While other areas of Provence are established tourist spots, Hautes-Alpes tends to be less built up and more budget-friendly. The hotels can be rustic, in a charming way, and many of the towns, especially Saint-Véran, still feel like a discovery. The staggering landscape, which invites hiking, mountain biking, and winter sports, is the primary allure, rather than five-star hotels or a glamorous beach club. A rental car will go a long way here, especially as you navigate the curvy, mountainous roads, and travelers can easily add Italy or Switzerland onto their trip — Turin and Geneva are both accessible from the Hautes-Alpes region, as is the French mountain resort town of Annecy.
Best Towns: Briançon, the highest city in France. La Grave, a ski resort town beloved for its freeride Alpine slopes. Saint-Véran, with its charming chalets, winter sports, and hiking trails. Embrun, a historic town often called the Nice of the Alps thanks to its sunshine and mild climate. Gap, the area’s retail hub with a historic old town.
Peak Experiences: A day at Lac de Serre-Ponçon, a reservoir known for boating, fishing, and swimming, as well as its Muséoscope du Lac. Whitewater rafting in Gorges de Daluis, a red rock gorge.
Contained in the heart of the Provence region, Alpes-de-Haute-Provence borders several of the other departments, as well as Italy to the east. It overlaps with the Luberon Valley, Verdon Natural Regional Park, and the Alps themselves, and its lower-elevation countryside region is replete with lavender fields and wineries. Its sunny Mediterranean climate helps the region stay accessible all year, and its blue lakes are ideal destinations for water sports like canoeing, kayaking, windsurfing, and swimming. Many of the villages, like Forcalquier, have historic sites, as well as vibrant weekly markets.

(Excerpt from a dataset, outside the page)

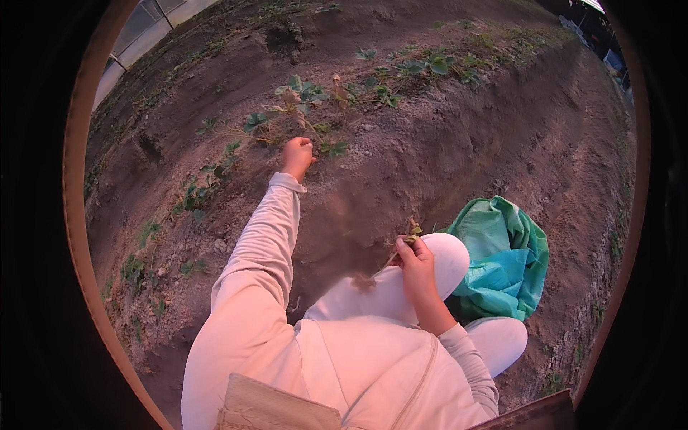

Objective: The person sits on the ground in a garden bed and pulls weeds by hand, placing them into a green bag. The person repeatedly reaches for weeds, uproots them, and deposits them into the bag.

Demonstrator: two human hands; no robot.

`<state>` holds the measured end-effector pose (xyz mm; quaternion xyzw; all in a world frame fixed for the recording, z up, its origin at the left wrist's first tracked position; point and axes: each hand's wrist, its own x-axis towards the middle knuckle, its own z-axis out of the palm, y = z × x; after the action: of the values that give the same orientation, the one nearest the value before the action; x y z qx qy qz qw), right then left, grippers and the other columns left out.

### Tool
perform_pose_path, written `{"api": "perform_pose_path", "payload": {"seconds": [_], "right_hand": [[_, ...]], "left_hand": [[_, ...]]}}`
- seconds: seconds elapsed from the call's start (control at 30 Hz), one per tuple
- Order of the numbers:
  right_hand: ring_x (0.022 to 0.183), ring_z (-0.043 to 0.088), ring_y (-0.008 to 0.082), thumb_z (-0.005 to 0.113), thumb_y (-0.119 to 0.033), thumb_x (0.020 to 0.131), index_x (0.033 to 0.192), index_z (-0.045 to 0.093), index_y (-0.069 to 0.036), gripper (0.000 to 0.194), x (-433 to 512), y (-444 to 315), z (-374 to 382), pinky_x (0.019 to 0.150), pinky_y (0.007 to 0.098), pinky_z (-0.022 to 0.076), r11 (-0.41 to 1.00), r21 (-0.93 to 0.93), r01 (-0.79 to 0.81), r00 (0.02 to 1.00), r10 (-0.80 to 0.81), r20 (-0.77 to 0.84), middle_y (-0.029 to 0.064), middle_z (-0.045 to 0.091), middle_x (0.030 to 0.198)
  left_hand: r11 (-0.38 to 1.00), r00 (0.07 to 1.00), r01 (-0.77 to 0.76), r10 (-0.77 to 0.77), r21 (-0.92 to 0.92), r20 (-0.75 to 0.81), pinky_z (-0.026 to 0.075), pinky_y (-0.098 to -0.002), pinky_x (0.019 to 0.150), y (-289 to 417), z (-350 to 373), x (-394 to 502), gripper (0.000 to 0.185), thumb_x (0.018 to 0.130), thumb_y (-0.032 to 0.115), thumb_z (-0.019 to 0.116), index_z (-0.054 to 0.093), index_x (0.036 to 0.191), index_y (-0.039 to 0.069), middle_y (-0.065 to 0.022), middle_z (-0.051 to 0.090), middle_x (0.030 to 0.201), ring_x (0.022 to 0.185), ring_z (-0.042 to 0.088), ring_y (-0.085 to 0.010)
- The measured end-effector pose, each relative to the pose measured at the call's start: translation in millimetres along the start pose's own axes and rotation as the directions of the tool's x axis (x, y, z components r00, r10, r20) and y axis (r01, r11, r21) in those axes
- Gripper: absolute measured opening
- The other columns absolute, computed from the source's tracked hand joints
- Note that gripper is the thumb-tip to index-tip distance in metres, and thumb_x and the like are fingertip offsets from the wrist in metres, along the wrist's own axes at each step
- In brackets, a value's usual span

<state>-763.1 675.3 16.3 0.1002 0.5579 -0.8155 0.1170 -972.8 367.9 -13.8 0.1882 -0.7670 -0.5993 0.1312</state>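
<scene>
My left hand (299, 156) reaches out to the base of a strawberry plant (304, 91) on the soil bed. Its fingers are curled at the stems, and whether they grip anything cannot be made out. Brown withered leaves (292, 98) hang among the plant's green ones, just beyond that hand. Close to my knee, my right hand (416, 267) pinches a small bunch of withered leaves and stems (413, 236) between thumb and fingers. The lower end of the bunch trails toward my lap and looks blurred. A green and teal plastic sack (500, 263) stands open-folded beside my right knee.
More strawberry plants (438, 64) grow along the ridge to the upper right, and others (196, 193) line the bed's left side. A sloping soil wall drops to a furrow (570, 215) at the right. A pale wall with panels (142, 40) borders the upper left.
</scene>
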Motion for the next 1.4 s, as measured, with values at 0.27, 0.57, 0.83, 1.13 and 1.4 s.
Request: {"api": "perform_pose_path", "payload": {"seconds": [0.27, 0.57, 0.83, 1.13, 1.4], "right_hand": [[0.07, 0.055, 0.0098, 0.059, -0.015, 0.092, 0.1, 0.06, -0.004, 0.014, -3, -1, -19, 0.064, 0.0246, 0.0472, 0.999, 0.012, 0.033, 0.998, -0.032, -0.045, 0.0019, 0.059, 0.083], [0.07, 0.055, 0.0099, 0.059, -0.014, 0.092, 0.1, 0.06, -0.003, 0.014, -2, -1, -12, 0.065, 0.0245, 0.0459, 0.999, 0.01, 0.034, 0.999, -0.034, -0.006, 0.0018, 0.059, 0.081], [0.069, 0.055, 0.0096, 0.058, -0.012, 0.092, 0.1, 0.06, -0.003, 0.013, -4, 2, -5, 0.064, 0.0242, 0.0458, 0.999, -0.003, 0.054, 0.998, -0.053, 0.027, 0.002, 0.059, 0.08], [0.072, 0.056, 0.0092, 0.059, -0.012, 0.091, 0.102, 0.06, -0.003, 0.014, -9, 0, -5, 0.066, 0.0246, 0.0476, 0.998, -0.007, 0.065, 0.997, -0.064, 0.033, 0.001, 0.06, 0.083], [0.074, 0.057, 0.0089, 0.06, -0.014, 0.09, 0.101, 0.059, -0.002, 0.016, -9, -6, -10, 0.069, 0.0248, 0.0467, 0.999, -0.024, 0.04, 0.999, -0.039, 0.033, 0.0006, 0.061, 0.082]], "left_hand": [[0.944, 0.939, 0.326, -0.318, -0.049, 0.133, 0.044, -0.0276, 0.044, -17, 26, 48, 0.013, 0.086, 0.009, 0.064, 0.052, 0.084, 0.002, -0.0024, 0.045, 0.064, 0.049, 0.042, -0.0111], [0.835, 0.891, 0.417, -0.454, -0.359, -0.02, 0.047, -0.0307, 0.045, -53, 9, 45, 0.009, 0.08, 0.004, 0.063, 0.056, 0.077, 0.001, -0.0068, 0.053, 0.069, 0.048, 0.048, -0.016], [0.994, 0.999, 0.017, -0.023, -0.108, -0.05, 0.051, -0.029, 0.047, 1, 2, 13, 0.021, 0.081, 0.012, 0.062, 0.063, 0.097, -0.001, -0.0097, 0.062, 0.081, 0.067, 0.061, -0.0175], [0.623, 0.865, -0.446, 0.114, 0.643, 0.489, 0.05, -0.0381, 0.079, 47, 49, 57, 0.027, 0.07, 0.019, 0.075, 0.071, 0.093, 0.005, -0.0176, 0.068, 0.093, 0.088, 0.066, -0.0318], [0.479, 0.874, -0.424, -0.005, 0.769, 0.485, 0.051, -0.0362, 0.078, 11, 63, 120, 0.031, 0.072, 0.031, 0.075, 0.073, 0.092, 0.007, -0.0153, 0.069, 0.091, 0.087, 0.067, -0.0281]]}}
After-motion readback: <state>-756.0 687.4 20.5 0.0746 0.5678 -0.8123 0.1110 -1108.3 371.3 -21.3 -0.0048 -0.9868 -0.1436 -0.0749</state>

Those in search of lavender will find it near the town of Manosque, where Valensole boasts the best purple-hued fields in France. Because Alpes-de-Haute-Provence is so central to the region, it’s easily paired with the other departments, especially Vaucluse. Travelers can take a train to Avignon or Aix, or fly into Marseille and then rent a car. Alpes-de-Haute-Provence is a less sought-after area than Var or Vaucluse, particularly for travelers skipping the busy summer season, but it still boasts plenty of high-end country hotels and spas.
Best Towns: Classic Provençal village Moustiers-Sainte-Marie, often listed as one of the most beautiful spots in France. Annot, a medieval village known for its traditional streets and nearby hiking. Reillanne, with its archeological ruins and ancient chapel of St. Denis. Valensole, home to fields upon fields of lavender. Spa resort town Digne-les-Bains, with its thermal baths and numerous walking trails.
Peak Experiences: Mountaintop fortress La Citadelle de Sisteron, which dates to the 12th century and hosts the Nuits de la Citadelle festival each summer. Hiking to the high-elevation lake Lac d’Allos, the starting point for numerous treks, including to Mont Pelat.
Where to Stay: La Bastide de Moustiers in Moustiers-Sainte-Marie, for countryside-chic style and cuisine by Alain Ducasse. La Bonne Étape, a relaxed property in Château-Arnoux that is fragrant with lavender.